§ WHAT THE TASK REQUIRES
All of the records below are to be given again word for word, with the pictures removed.
+-------+
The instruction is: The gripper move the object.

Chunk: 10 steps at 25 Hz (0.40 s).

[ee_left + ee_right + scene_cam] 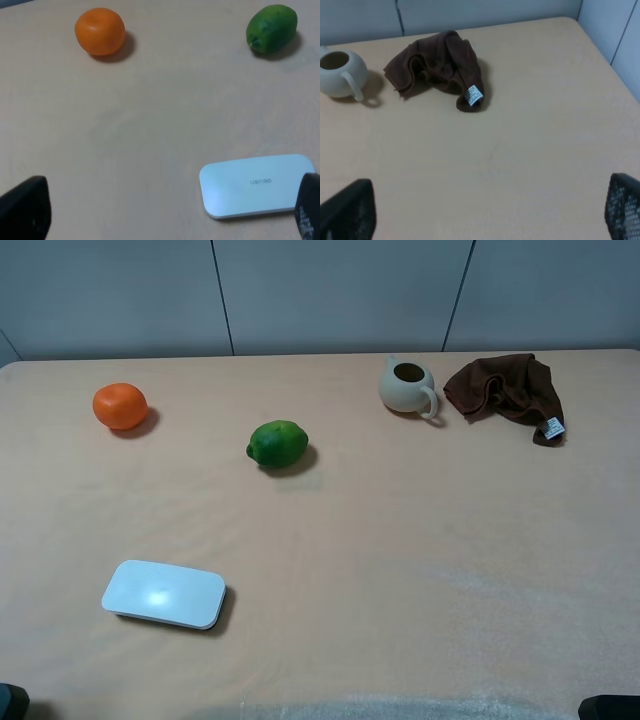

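Note:
An orange (120, 406) lies at the far left of the beige table and a green lime (278, 443) nearer the middle. A flat white case (163, 594) lies at the near left. A cream teapot (407, 388) and a crumpled brown cloth (505, 388) sit at the far right. My left gripper (165, 210) is open and empty, low over the table, with the white case (255, 185) by one finger and the orange (100, 31) and lime (271, 28) beyond. My right gripper (485, 210) is open and empty, short of the cloth (437, 67) and teapot (337, 74).
The beige table (420, 560) ends at a grey panelled wall at the back. Its right edge shows in the right wrist view (600, 50). Only dark bits of the arms show at the near corners of the high view.

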Available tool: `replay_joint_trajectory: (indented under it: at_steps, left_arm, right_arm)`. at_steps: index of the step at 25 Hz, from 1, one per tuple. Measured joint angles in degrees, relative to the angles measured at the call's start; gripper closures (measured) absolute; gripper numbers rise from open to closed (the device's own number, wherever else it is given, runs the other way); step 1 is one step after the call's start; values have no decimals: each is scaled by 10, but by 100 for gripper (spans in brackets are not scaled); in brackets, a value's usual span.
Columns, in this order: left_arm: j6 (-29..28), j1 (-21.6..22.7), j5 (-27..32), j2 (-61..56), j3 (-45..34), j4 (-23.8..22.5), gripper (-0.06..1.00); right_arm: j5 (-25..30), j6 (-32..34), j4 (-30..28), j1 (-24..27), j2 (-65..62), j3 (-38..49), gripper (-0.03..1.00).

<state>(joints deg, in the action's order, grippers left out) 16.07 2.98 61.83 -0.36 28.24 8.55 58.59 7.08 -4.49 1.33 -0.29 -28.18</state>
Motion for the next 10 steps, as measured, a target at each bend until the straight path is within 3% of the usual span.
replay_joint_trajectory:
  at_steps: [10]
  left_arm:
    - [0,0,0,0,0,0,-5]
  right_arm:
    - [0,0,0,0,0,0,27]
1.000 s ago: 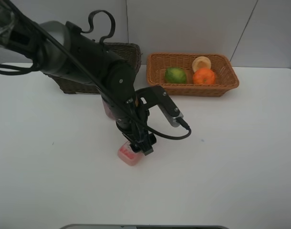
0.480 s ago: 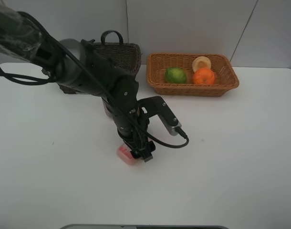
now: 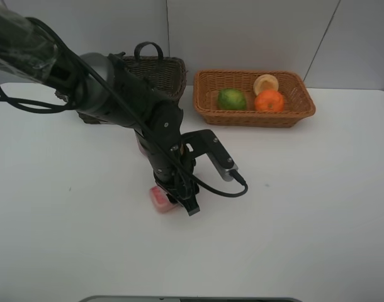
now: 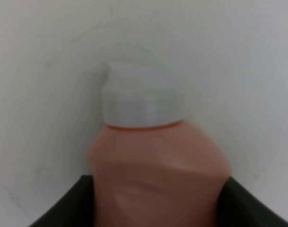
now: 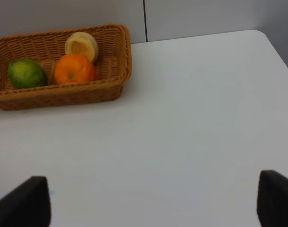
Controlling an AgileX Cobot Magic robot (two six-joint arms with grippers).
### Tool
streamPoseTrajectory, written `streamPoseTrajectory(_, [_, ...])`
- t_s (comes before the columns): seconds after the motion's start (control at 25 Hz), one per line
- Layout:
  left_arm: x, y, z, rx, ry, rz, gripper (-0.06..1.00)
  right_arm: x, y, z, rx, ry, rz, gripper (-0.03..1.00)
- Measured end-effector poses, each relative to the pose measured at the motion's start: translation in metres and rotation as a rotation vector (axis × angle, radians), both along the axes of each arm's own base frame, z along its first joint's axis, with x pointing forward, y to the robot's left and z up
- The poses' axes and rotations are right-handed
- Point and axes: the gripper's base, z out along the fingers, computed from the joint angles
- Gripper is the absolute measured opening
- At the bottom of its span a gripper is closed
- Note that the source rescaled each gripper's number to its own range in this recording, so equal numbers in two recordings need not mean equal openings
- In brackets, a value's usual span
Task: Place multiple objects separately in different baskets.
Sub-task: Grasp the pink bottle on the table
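Observation:
A pink bottle (image 3: 158, 199) with a white cap lies on its side on the white table, mid-left. My left gripper (image 3: 179, 200) is down over it. In the left wrist view the pink bottle (image 4: 156, 175) fills the gap between the two black fingers (image 4: 63, 210), which press against both of its sides, and the white cap (image 4: 139, 99) points away. The light tan basket (image 3: 305, 104) at the back right holds a green citrus fruit (image 3: 231, 99), an orange (image 3: 269, 100) and a red-yellow round fruit (image 3: 265, 83). The dark brown basket (image 3: 163, 69) stands behind my left arm. My right gripper (image 5: 153, 203) is open over bare table.
A pale pink thing (image 3: 141, 143) peeks out behind the left arm; I cannot tell what it is. A black cable loops from the left wrist (image 3: 233, 189). The right wrist view shows the tan basket (image 5: 120, 71) and the table's far right corner (image 5: 262, 35).
The left arm has sunk lower over the pink bottle and its jaws have narrowed onto it. The bottle has shifted slightly to the left. The baskets and fruit are unchanged.

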Motion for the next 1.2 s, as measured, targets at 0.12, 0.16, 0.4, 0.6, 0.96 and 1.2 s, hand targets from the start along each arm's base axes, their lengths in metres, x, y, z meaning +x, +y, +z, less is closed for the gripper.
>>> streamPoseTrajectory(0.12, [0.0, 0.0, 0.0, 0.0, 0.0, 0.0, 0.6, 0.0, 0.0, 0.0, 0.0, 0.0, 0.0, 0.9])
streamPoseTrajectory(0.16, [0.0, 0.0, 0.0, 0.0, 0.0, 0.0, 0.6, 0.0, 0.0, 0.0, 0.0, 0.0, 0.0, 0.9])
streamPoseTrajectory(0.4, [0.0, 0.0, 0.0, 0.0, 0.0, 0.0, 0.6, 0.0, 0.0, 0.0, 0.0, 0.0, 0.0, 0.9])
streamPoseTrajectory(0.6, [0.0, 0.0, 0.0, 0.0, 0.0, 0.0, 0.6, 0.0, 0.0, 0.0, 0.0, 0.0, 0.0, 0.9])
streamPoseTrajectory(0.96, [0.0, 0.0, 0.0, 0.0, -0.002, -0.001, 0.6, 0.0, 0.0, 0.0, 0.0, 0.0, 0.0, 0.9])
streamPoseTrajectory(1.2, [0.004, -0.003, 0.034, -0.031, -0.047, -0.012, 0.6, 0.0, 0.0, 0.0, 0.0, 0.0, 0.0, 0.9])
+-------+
§ OUTPUT OF THE TASK
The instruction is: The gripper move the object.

Chunk: 10 steps at 25 Hz (0.40 s).

[ee_left + ee_right + scene_cam] 

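Note:
An orange (120, 406) lies at the far left of the beige table and a green lime (278, 443) nearer the middle. A flat white case (163, 594) lies at the near left. A cream teapot (407, 388) and a crumpled brown cloth (505, 388) sit at the far right. My left gripper (165, 210) is open and empty, low over the table, with the white case (255, 185) by one finger and the orange (100, 31) and lime (271, 28) beyond. My right gripper (485, 210) is open and empty, short of the cloth (437, 67) and teapot (337, 74).
The beige table (420, 560) ends at a grey panelled wall at the back. Its right edge shows in the right wrist view (600, 50). Only dark bits of the arms show at the near corners of the high view.
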
Available tool: `replay_joint_trajectory: (indented under it: at_steps, left_arm, right_arm)`. at_steps: index of the step at 25 Hz, from 1, one per tuple. Measured joint angles in degrees, relative to the angles measured at the call's start; gripper closures (measured) absolute; gripper numbers rise from open to closed (the device's own number, wherever else it is given, runs the other way); step 1 is one step after the call's start; values have no decimals: each is scaled by 10, but by 100 for gripper (spans in brackets are not scaled); in brackets, a value's usual span.
Columns, in this order: left_arm: j6 (-29..28), j1 (-21.6..22.7), j5 (-27..32), j2 (-61..56), j3 (-45..34), j4 (-23.8..22.5), gripper (-0.06..1.00); right_arm: j5 (-25..30), j6 (-32..34), j4 (-30..28), j1 (-24..27), j2 (-65..62), j3 (-38..49), gripper (-0.03..1.00).

<state>(joints deg, in the action's order, grippers left out) 16.07 2.98 61.83 -0.36 28.24 8.55 58.59 7.08 -4.49 1.33 -0.29 -28.18</state>
Motion for the next 10 steps, as measured, a target at each bend until the straight path is within 3% of the usual span.
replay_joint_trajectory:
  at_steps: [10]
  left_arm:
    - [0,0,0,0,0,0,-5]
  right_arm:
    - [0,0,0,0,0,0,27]
1.000 s ago: 
0.480 s ago: 
now: 
now: 
now: 
Controlling an AgileX Cobot Magic robot (two six-joint arms with grippers).
### Tool
streamPoseTrajectory, written `streamPoseTrajectory(_, [_, ...])`
- t_s (comes before the columns): seconds after the motion's start (control at 25 Hz), one per line
- Layout:
  left_arm: x, y, z, rx, ry, rz, gripper (-0.06..1.00)
  right_arm: x, y, z, rx, ry, rz, gripper (-0.03..1.00)
- Measured end-effector poses, each relative to the pose measured at the motion's start: translation in metres and rotation as a rotation vector (axis × angle, radians), both along the axes of each arm's own base frame, z along its first joint's axis, with x pointing forward, y to the robot's left and z up
- The poses' axes and rotations are right-handed
- Point and axes: the gripper's base, z out along the fingers, computed from the joint angles
- Gripper is the absolute measured opening
- At the bottom of its span a gripper is closed
- Note that the source rescaled each gripper's number to its own range in this recording, so equal numbers in two recordings need not mean equal openings
- In brackets, a value's usual span
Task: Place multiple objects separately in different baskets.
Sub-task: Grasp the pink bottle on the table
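Observation:
A pink bottle (image 3: 158, 199) with a white cap lies on its side on the white table, mid-left. My left gripper (image 3: 179, 200) is down over it. In the left wrist view the pink bottle (image 4: 156, 175) fills the gap between the two black fingers (image 4: 63, 210), which press against both of its sides, and the white cap (image 4: 139, 99) points away. The light tan basket (image 3: 305, 104) at the back right holds a green citrus fruit (image 3: 231, 99), an orange (image 3: 269, 100) and a red-yellow round fruit (image 3: 265, 83). The dark brown basket (image 3: 163, 69) stands behind my left arm. My right gripper (image 5: 153, 203) is open over bare table.
A pale pink thing (image 3: 141, 143) peeks out behind the left arm; I cannot tell what it is. A black cable loops from the left wrist (image 3: 233, 189). The right wrist view shows the tan basket (image 5: 120, 71) and the table's far right corner (image 5: 262, 35).
The left arm has sunk lower over the pink bottle and its jaws have narrowed onto it. The bottle has shifted slightly to the left. The baskets and fruit are unchanged.
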
Motion for the next 1.2 s, as measured, targets at 0.12, 0.16, 0.4, 0.6, 0.96 and 1.2 s, hand targets from the start along each arm's base axes, their lengths in metres, x, y, z meaning +x, +y, +z, less is closed for the gripper.
>>> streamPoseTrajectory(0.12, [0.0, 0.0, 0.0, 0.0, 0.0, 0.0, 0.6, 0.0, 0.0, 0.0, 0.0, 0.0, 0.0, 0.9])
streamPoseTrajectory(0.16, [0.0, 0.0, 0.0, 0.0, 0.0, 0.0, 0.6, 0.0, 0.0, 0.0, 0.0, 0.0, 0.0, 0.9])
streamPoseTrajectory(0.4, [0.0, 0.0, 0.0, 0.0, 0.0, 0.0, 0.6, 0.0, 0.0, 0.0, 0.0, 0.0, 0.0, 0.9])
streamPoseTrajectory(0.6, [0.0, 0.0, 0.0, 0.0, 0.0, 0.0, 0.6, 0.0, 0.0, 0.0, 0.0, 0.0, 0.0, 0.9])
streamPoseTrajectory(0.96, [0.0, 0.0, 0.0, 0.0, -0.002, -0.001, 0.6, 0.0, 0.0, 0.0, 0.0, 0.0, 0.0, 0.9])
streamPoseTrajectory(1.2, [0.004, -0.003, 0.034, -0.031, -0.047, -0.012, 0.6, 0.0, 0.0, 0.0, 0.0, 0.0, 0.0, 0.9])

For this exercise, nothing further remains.